Ce mouvement touche particulièrement les jeunes détenteurs de PEL anciens, ouverts à des taux planchers, qui préfèrent réallouer leur épargne vers des supports plus rémunérateurs ou plus liquides.
Contrôle anti-doublons au 1er juillet 2027
Une évolution réglementaire mérite attention. À partir du 1er juillet 2027, un contrôle automatisé anti-doublons sera obligatoire pour tous les livrets réglementés : PEL, CEL, LEP, LDDS, Livret Jeune, PEA. Les établissements bancaires devront vérifier systématiquement qu’un épargnant ne détient pas deux produits identiques dans des banques différentes.

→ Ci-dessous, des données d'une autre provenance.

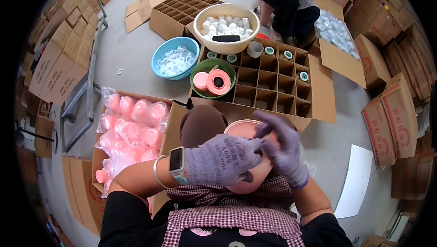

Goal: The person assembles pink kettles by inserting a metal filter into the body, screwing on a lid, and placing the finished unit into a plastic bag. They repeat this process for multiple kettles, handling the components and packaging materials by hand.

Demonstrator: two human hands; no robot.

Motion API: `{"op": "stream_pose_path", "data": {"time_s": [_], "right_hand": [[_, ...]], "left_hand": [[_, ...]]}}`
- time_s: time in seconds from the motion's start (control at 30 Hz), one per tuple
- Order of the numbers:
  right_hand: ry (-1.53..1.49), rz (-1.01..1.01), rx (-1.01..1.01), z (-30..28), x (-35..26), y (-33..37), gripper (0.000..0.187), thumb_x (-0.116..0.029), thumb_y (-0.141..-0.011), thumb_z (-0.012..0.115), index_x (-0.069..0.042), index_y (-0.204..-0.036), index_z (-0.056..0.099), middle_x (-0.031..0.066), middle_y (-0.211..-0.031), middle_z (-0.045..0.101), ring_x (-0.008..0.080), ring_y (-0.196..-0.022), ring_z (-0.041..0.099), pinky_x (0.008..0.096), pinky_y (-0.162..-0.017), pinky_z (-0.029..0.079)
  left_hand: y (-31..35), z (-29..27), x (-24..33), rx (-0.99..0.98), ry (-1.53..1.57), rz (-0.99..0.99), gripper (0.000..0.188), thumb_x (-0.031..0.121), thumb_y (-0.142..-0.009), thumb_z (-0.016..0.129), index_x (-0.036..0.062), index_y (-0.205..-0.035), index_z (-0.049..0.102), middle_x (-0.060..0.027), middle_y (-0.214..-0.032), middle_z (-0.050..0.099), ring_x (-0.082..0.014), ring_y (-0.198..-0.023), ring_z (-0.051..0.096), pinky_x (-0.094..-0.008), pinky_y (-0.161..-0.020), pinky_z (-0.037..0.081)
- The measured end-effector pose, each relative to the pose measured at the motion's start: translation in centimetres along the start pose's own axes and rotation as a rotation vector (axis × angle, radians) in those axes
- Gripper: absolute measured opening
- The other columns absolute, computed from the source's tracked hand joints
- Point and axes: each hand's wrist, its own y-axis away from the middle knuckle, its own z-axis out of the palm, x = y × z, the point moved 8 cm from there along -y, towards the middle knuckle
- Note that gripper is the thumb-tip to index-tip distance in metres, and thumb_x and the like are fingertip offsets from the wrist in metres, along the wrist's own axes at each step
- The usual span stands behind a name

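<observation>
A pink rounded vessel [246,186], like a flask body, stands between my knees beneath both hands. My left hand [223,159], in a grey-purple glove, is closed above it. Its curled fingers hide whatever they may hold. My right hand [287,153], gloved alike, is beside the left fingertips over the vessel. Its fingers are bent but apart, slightly blurred, and no object shows in them. Ahead of my knees, a green bowl [195,86] contains a pink ring-shaped part [219,82] and a pink cap [200,80].
A divided carton [273,83] bears a cream basin [200,31] of white caps. Left of it are a blue basin [157,68] of translucent rings and a carton of bagged pink parts [136,133]. Another person [291,15] sits at the far right; stacked boxes [393,119] line the side.
</observation>
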Motion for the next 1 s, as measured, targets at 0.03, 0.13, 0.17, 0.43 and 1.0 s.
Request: {"op": "stream_pose_path", "data": {"time_s": [0.03, 0.13, 0.17, 0.43, 1.0], "right_hand": [[0.073, 0.023, -0.017, -0.2, 0.7, 0.2, 0.057, -0.028, -0.085, 0.075, -0.002, -0.133, 0.061, 0.0108, -0.091, 0.071, 0.0252, -0.090, 0.068, 0.0378, -0.086, 0.051], [0.175, 0.014, -0.107, -0.5, 0.4, -0.6, 0.057, -0.023, -0.080, 0.078, -0.003, -0.131, 0.062, 0.0095, -0.083, 0.071, 0.0276, -0.082, 0.069, 0.0386, -0.080, 0.051], [0.188, -0.006, -0.145, -0.4, 0.1, -1.0, 0.056, -0.022, -0.079, 0.079, -0.004, -0.130, 0.063, 0.0091, -0.080, 0.071, 0.0282, -0.080, 0.069, 0.0386, -0.078, 0.051], [0.144, 0.034, -0.181, -1.1, 4.0, -3.5, 0.050, -0.020, -0.074, 0.078, -0.005, -0.120, 0.068, 0.0069, -0.079, 0.069, 0.0270, -0.073, 0.067, 0.0387, -0.073, 0.049], [0.539, -0.500, 0.305, -2.8, -4.0, -9.7, 0.046, -0.017, -0.083, 0.077, -0.011, -0.127, 0.064, 0.0143, -0.105, 0.066, 0.0334, -0.088, 0.067, 0.0423, -0.074, 0.055]], "left_hand": [[-0.8, 0.6, -1.1, -0.077, 0.042, -0.035, 0.033, 0.026, -0.082, 0.076, 0.0064, -0.107, 0.067, -0.0052, -0.114, 0.065, -0.0271, -0.091, 0.069, -0.0381, -0.073, 0.057], [-1.5, -2.3, -4.9, -0.136, 0.164, 0.048, 0.034, 0.023, -0.082, 0.079, 0.0062, -0.109, 0.068, -0.0051, -0.113, 0.066, -0.0266, -0.089, 0.070, -0.0380, -0.075, 0.058], [-1.7, -3.7, -9.3, 0.097, 0.373, -0.092, 0.035, 0.023, -0.080, 0.081, 0.0063, -0.108, 0.068, -0.0074, -0.113, 0.067, -0.0269, -0.091, 0.070, -0.0366, -0.078, 0.057], [-4.2, 9.4, -39.8, -0.009, -0.698, -0.376, 0.085, 0.006, -0.071, 0.071, 0.0363, -0.147, 0.049, -0.0185, -0.164, 0.028, -0.0463, -0.150, 0.028, -0.0705, -0.117, 0.019], [-1.2, -4.8, -10.7, 0.947, 1.336, -0.195, 0.047, 0.033, -0.103, 0.063, -0.0026, -0.133, 0.058, -0.0108, -0.123, 0.067, -0.0162, -0.106, 0.066, -0.0330, -0.091, 0.056]]}}
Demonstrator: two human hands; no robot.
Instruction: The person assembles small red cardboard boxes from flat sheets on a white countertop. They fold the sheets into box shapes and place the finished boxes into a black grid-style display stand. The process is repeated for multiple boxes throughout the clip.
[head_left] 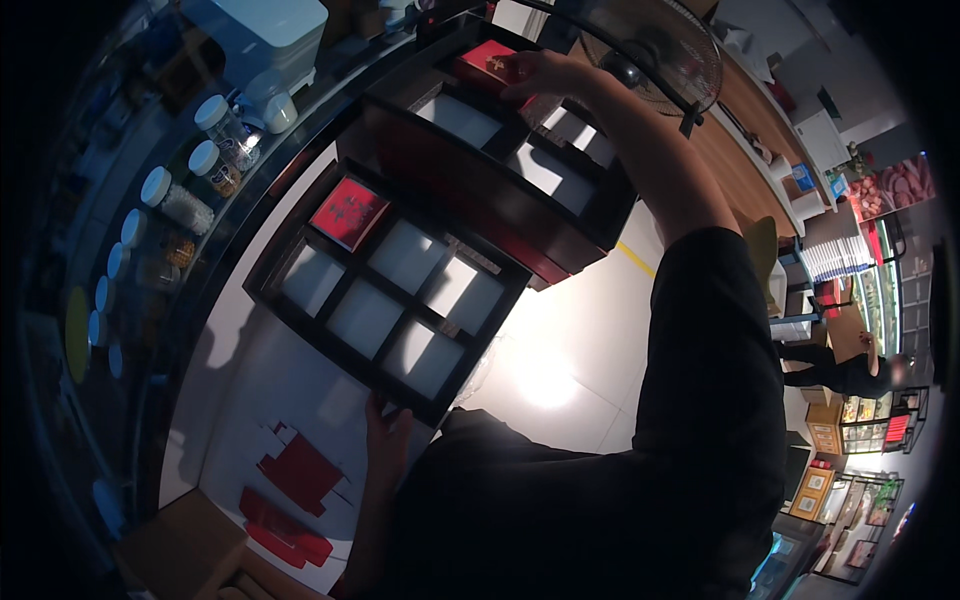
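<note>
A black divided box (395,340) lies in front of me, with white-bottomed compartments. In its far-left compartment sits a small red box (349,213) with gold marking. My left hand (387,430) is closed on the near edge of this divided box, its thumb and fingers partly in shadow. Beyond it, a second black divided box (505,160) rests on top of a dark red stack. My right hand (545,77) reaches across to its far corner, its fingers closed over another red box (488,62) there. The hand partly covers that red box.
White-lidded jars (187,200) line a shelf on the left. Flat red card pieces (300,470) lie on the white table (215,400), near a brown carton (185,545). A fan (650,60) stands beyond my right arm. Another person (850,372) is far right, near shelves.
</note>
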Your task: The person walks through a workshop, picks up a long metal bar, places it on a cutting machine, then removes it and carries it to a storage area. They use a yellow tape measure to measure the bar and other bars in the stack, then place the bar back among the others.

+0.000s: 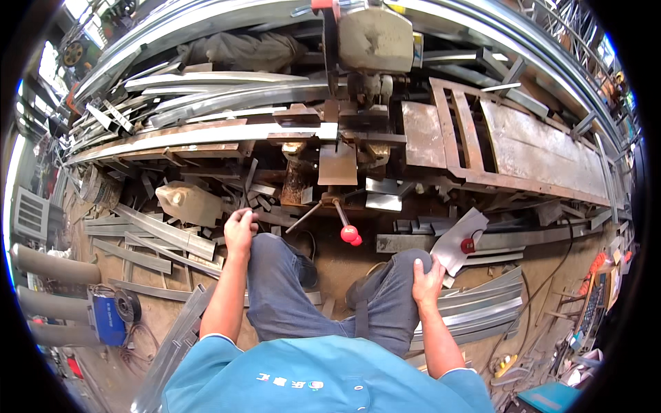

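Observation:
My left hand (241,226) is closed above my left knee, its fingers curled together. Whatever may be in them is hidden. My right hand (428,282) lies on my right knee with thumb and fingers apart. Beside its fingertips is a white sheet (451,249) with a small round red object (468,246) on it; I cannot tell whether the fingers touch the sheet. Ahead of me stands a cutting machine (375,41) with a vise handle that ends in red knobs (350,234). A long pale metal bar (227,134) lies in the machine from the left.
A rusty steel frame table (451,138) extends right of the machine. Metal offcuts (165,230) and stacked channel pieces (482,306) lie on the floor. A plastic jug (186,203) sits at left, near a blue machine (108,320). A dark cable (551,275) curves along the right.

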`<action>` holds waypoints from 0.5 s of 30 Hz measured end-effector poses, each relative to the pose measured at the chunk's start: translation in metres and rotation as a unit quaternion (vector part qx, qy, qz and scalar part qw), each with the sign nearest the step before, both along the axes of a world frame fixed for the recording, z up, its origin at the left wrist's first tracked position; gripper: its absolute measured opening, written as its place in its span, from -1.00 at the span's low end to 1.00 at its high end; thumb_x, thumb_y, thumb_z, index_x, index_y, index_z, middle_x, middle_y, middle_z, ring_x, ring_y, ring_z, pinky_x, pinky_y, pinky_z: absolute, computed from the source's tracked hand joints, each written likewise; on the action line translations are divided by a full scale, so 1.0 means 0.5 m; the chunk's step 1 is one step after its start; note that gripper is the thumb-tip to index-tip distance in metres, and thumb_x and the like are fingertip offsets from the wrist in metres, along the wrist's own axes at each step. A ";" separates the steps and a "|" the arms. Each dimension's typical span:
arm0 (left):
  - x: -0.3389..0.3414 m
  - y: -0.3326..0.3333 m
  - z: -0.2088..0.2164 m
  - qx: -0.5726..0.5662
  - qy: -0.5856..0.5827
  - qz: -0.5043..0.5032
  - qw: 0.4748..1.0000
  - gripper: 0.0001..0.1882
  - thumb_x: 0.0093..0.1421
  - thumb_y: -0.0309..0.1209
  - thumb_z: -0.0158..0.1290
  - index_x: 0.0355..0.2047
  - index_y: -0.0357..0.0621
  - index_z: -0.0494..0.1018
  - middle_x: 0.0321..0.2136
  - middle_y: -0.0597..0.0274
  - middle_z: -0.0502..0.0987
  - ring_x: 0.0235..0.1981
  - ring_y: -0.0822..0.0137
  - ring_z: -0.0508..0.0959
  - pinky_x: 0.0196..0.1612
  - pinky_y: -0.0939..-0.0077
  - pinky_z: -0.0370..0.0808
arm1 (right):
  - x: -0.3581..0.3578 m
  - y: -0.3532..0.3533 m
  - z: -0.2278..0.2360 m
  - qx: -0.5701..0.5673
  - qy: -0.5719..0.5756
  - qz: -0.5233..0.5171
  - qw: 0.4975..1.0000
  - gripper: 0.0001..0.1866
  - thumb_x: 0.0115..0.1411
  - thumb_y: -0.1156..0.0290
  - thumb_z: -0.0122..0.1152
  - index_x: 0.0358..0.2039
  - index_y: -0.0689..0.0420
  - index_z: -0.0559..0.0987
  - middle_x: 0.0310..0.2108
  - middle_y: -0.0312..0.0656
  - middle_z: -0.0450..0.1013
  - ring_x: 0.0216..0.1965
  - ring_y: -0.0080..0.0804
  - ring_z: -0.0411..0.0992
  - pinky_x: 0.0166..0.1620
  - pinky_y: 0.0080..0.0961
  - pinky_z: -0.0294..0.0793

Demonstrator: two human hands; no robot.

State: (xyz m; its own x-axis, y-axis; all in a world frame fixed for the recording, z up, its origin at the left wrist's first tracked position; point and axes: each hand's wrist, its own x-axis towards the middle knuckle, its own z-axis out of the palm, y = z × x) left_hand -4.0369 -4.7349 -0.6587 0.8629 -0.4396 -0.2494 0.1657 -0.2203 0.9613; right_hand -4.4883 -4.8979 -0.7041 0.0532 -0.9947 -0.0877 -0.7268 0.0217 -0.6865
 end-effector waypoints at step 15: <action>0.217 -0.364 -0.025 -0.202 0.276 0.110 0.933 -0.59 0.31 0.03 0.03 -0.15 -0.05 0.47 -0.34 0.25 0.58 -0.34 0.26 0.59 -0.35 0.35 0.48 | 0.019 0.026 0.021 -0.027 0.120 -0.024 0.992 -0.30 0.23 -0.02 0.15 0.21 0.24 0.36 0.08 0.18 0.33 0.11 0.14 0.33 0.16 -0.13 0.33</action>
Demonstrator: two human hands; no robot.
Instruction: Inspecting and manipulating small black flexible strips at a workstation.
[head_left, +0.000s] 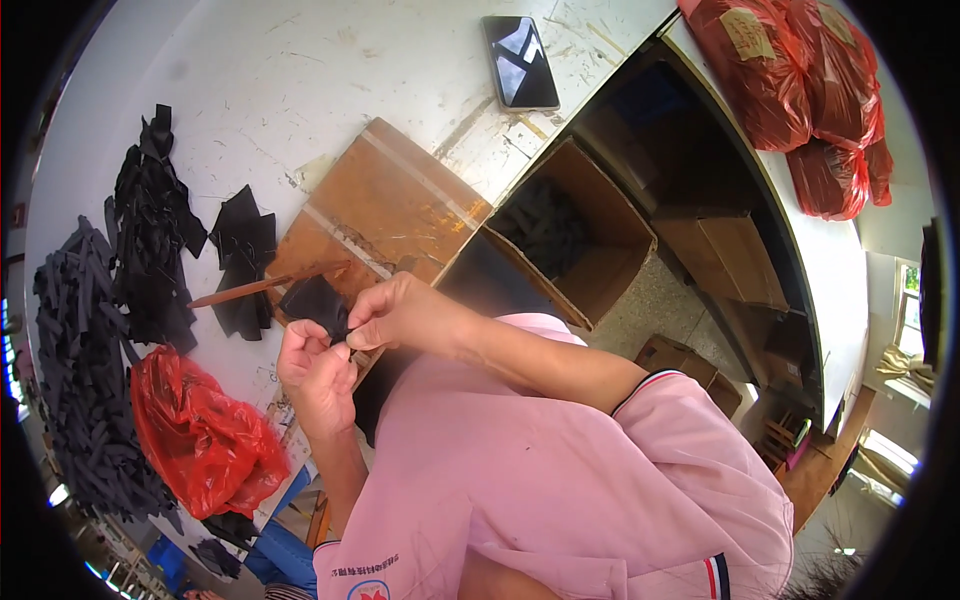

Pour les jeunes qui auraient ouvert un PEL ou un CEL dans une banque parentale puis un second dans leur propre établissement, la régularisation sera imposée. Anticiper cette échéance évite des complications administratives et d’éventuelles pénalités fiscales.
Livret d’épargne logement ou alternatives : quel arbitrage pour un jeune épargnant
Plutôt qu’un tableau généraliste, voici les critères de décision concrets selon le profil :
- Revenus modestes (éligible au LEP) : le LEP offre un taux net supérieur à tous les livrets réglementés, avec un plafond de 10 000 euros. Priorité absolue avant tout autre placement.
- Moins de 25 ans sans projet immobilier : le Livret Jeune (plafond 1 600 euros) et le Livret A couvrent les besoins de liquidité et d’épargne de précaution à un rendement net supérieur au PEL.
- Projet d’achat immobilier identifié à quatre ou cinq ans : le PEL retrouve un intérêt si le taux garanti à l’ouverture est inférieur aux projections de taux de marché. Le CEL peut compléter en offrant de la souplesse sur les retraits.
- Horizon long sans projet précis : l’assurance vie en unités de compte ou un PEA pour les profils plus avertis offrent un potentiel de rendement sans commune mesure, avec une fiscalité avantageuse après cinq à huit ans de détention.
Le livret d’épargne logement n’est pas un mauvais produit en soi. Il est simplement devenu un produit de niche, réservé à un cas d’usage précis : verrouiller un taux d’emprunt immobilier dans un contexte de hausse anticipée des taux. Pour tous les autres cas de figure, un jeune épargnant a intérêt à saturer ses livrets défiscalisés avant de considérer le PEL ou le CEL. La décollecte massive observée en 2024 ne fait que confirmer ce diagnostic.